* [EXERCISE GOAL] Leave out the pictures and output the data verbatim.

* [MATERIAL PROVIDED]
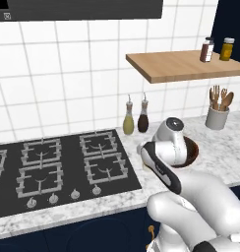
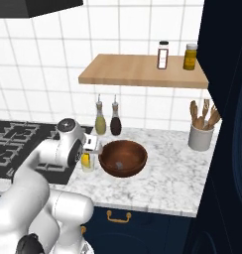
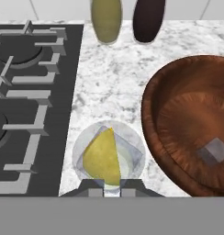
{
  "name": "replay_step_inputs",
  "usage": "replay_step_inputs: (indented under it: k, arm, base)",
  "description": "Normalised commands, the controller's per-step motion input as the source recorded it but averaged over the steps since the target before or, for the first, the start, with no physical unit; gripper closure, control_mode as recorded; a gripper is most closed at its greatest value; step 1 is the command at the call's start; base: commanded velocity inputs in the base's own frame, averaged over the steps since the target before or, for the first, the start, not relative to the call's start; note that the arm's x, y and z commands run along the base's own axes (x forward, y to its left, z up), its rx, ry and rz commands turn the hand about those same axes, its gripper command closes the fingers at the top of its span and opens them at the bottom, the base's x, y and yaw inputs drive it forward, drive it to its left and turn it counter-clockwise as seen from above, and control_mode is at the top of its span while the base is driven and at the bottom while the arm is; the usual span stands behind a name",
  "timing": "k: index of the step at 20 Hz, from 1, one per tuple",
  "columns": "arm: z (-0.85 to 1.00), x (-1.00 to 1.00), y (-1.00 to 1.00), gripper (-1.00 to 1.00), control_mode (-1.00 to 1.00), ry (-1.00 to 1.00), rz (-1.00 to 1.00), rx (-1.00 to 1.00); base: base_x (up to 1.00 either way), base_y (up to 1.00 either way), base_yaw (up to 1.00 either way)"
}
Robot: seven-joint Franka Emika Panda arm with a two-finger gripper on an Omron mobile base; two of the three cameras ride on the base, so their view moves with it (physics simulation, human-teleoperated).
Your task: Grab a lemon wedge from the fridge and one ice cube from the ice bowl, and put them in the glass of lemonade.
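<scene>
In the hand view I look straight down into the glass of lemonade (image 3: 108, 158), which stands on the marble between the hob and the brown ice bowl (image 3: 178, 92). The yellow lemon wedge (image 3: 103, 158) hangs over the glass mouth, its lower end between my fingertips. My gripper (image 3: 111, 187) is shut on it. A pale clear square shows inside the glass beside the wedge. One ice cube (image 3: 215, 151) lies in the bowl. From the right base view the gripper (image 2: 91, 147) hovers just above the glass (image 2: 87, 161), left of the bowl (image 2: 122, 158). The fridge is out of view.
The black gas hob (image 1: 63, 162) lies left of the glass. An oil bottle (image 2: 100, 123) and a dark bottle (image 2: 115, 124) stand at the wall behind. A utensil crock (image 2: 200, 135) sits at the right; a wooden shelf (image 2: 138, 69) with two jars hangs overhead.
</scene>
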Motion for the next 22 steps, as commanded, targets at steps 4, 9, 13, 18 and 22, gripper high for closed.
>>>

* [ANSWER BOX]
{
  "name": "replay_step_inputs",
  "usage": "replay_step_inputs: (indented under it: k, arm, base)",
  "description": "Normalised commands, the controller's per-step motion input as the source recorded it but averaged over the steps since the target before or, for the first, the start, with no physical unit; gripper closure, control_mode as recorded; a gripper is most closed at its greatest value; step 1 is the command at the call's start; base: commanded velocity inputs in the base's own frame, averaged over the steps since the target before or, for the first, the start, not relative to the call's start; note that the arm's x, y and z commands run along the base's own axes (x forward, y to its left, z up), its rx, ry and rz commands turn the hand about those same axes, its gripper command closes the fingers at the top of its span and opens them at the bottom, the base's x, y and yaw inputs drive it forward, drive it to its left and turn it counter-clockwise as seen from above, and control_mode is at the top of its span while the base is driven and at the bottom while the arm is; the usual span stands behind a name",
  "timing": "k: index of the step at 20 Hz, from 1, one per tuple",
  "columns": "arm: z (-0.85 to 1.00), x (-1.00 to 1.00), y (-1.00 to 1.00), gripper (-1.00 to 1.00), control_mode (-1.00 to 1.00), ry (-1.00 to 1.00), rz (-1.00 to 1.00), rx (-1.00 to 1.00); base: base_x (up to 1.00 either way), base_y (up to 1.00 either way), base_yaw (up to 1.00 either way)"
}
Robot: seven-joint Franka Emika Panda arm with a two-finger gripper on an Omron mobile base; two of the three cameras ride on the base, so their view moves with it (physics simulation, human-teleoperated).
Your task: Grab a lemon wedge from the fridge and one ice cube from the ice bowl, and put them in the glass of lemonade.
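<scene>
In the hand view I look straight down into the glass of lemonade (image 3: 108, 158), which stands on the marble between the hob and the brown ice bowl (image 3: 178, 92). The yellow lemon wedge (image 3: 103, 158) hangs over the glass mouth, its lower end between my fingertips. My gripper (image 3: 111, 187) is shut on it. A pale clear square shows inside the glass beside the wedge. One ice cube (image 3: 215, 151) lies in the bowl. From the right base view the gripper (image 2: 91, 147) hovers just above the glass (image 2: 87, 161), left of the bowl (image 2: 122, 158). The fridge is out of view.
The black gas hob (image 1: 63, 162) lies left of the glass. An oil bottle (image 2: 100, 123) and a dark bottle (image 2: 115, 124) stand at the wall behind. A utensil crock (image 2: 200, 135) sits at the right; a wooden shelf (image 2: 138, 69) with two jars hangs overhead.
</scene>
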Motion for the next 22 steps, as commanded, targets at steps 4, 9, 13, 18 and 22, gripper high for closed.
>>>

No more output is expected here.